CSEP, a rare form of ectopic pregnancy, is becoming more common because of the increasing number of cesarean deliveries; it occurs in 0.15% of pregnant women with prior cesarean sections and accounts for 6.1% of ectopic pregnancies with prior cesarean sections.[2] The speculated mechanism of developing CSEP is infiltration from an incompletely healed cesarean scar site or from a pathway between the endometrium and cesarean scar site into the myometrium. Because CSEP may cause massive bleeding from an adherent placenta or uterine rupture, it requires early diagnosis and treatment.[2]

CSEP treatment methods include total hysterectomy, focal wedge resection, hysteroscopic resection, methotrexate (MTX) administration, uterine artery embolization (UAE), and dilatation and curettage. Nevertheless, there is no consensus regarding optimal treatment. Dilatation and curettage monotherapy is less effective and carries a high risk of uterine perforation and massive bleeding despite being positioned as a first-line therapy.[3] One should consider the patient's age and desire to bear children when selecting treatment.

The efficacies of conservative therapies – MTX therapy and UAE – have been reported. Nevertheless, MTX is frequently ineffective in more advanced pregnancies, patients with high serum hCG levels, or patients with positive fetal heart rates. Because the effect is not immediate, controlling massive bleeding becomes challenging.[4]

Developments in interventional radiology have led to successful UAE cases, resulting in fertility preservation. Nevertheless, the use of UAE in cases requiring fertility preservation has not been sufficiently evaluated, and no conclusions have been reached. UAE may cause ovarian insufficiency from the direct insertion of embolic material into the ovaries or blood flow interruption in the collateral blood vessels. The impact of UAE on fertility in terms of ovarian hypofunction caused by blood flow obstruction has been discussed since the early stages. One patient who became amenorrhoeic after UAE despite low follicle-stimulating hormone levels has been reported,[5] revealing that serious issues regarding fertility after UAE exist in the uterus itself. Decreased or interrupted blood flow in the endometrium after UAE leads to direct endometrium injury, endometritis, adhesions in the intrauterine cavity due to local infection, and uterine amenorrhea due to endometrial atrophy.[6] In an evaluation concerning patients who conceived or delivered after UAE, the rates of natural abortion, massive bleeding after delivery, premature delivery, cesarean section, fetal growth retardation, and malpresentation were higher than the corresponding rates in cases of spontaneous pregnancy.[7] In patients who conceived after UAE, a higher incidence rate of abnormal placentation, including placenta accreta and previa, has been reported.[8] UAE may lead to ovarian hypofunction, endometrium injury, and complications during pregnancy/delivery. Therefore, careful consideration is required when selecting UAE for patients who wish to bear children.

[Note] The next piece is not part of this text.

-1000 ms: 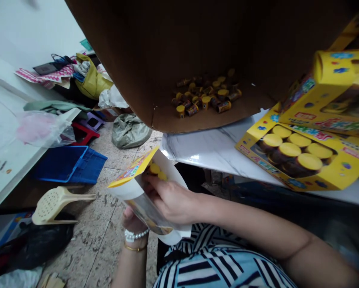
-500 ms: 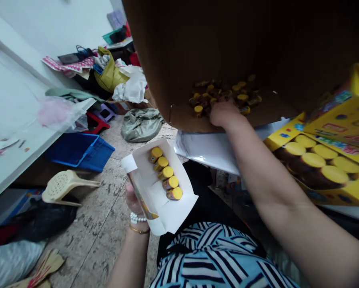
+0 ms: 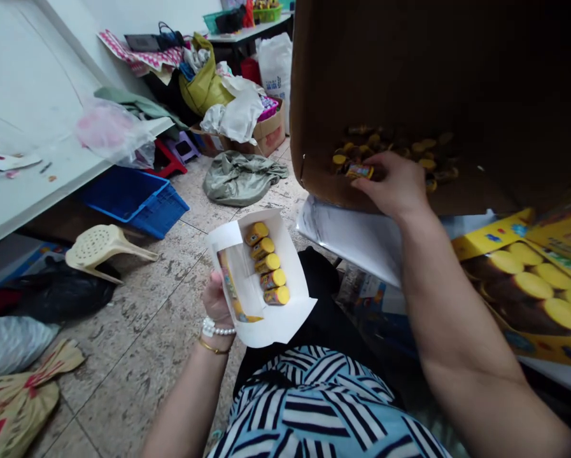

In the present case, absolute ethanol local injection was provided as a novel treatment of CSEP as an alternative to UAE and MTX. As a 10%–30% decrease in the serum hCG level is observed 2 h after an absolute ethanol local injection, the treatment effect occurs sooner than after MTX. This is probably because absolute ethanol dehydrates and denatures chorionic tissues, thereby leading to faster declines in serum hCG levels. In addition, no massive bleeding is observed after absolute ethanol local injection treatment. The probability of developing an infection following treatment is low because of the bactericidal effects of absolute ethanol, making it effective for transvaginal management. Because small-diameter needles are used, and there is no bleeding or pain, anesthesia is not required. The cost of ethanol is lower than that of MTX, thereby placing a smaller economic burden on the patient. When multiple administrations are required, for example, in persistent trophoblastic disease, anticancer drugs such as MTX are associated with adverse drug reactions. Alcohol fixation has a local effect; therefore, it can be repeatedly injected for the persistent trophoblastic disease.[1] In the present case, absolute ethanol local injection was administered twice for persistent trophoblastic disease with no adverse reaction. The patient had high serum hCG levels, which ruled out MTX treatment; nevertheless, fertility was preserved using absolute ethanol local injection treatment.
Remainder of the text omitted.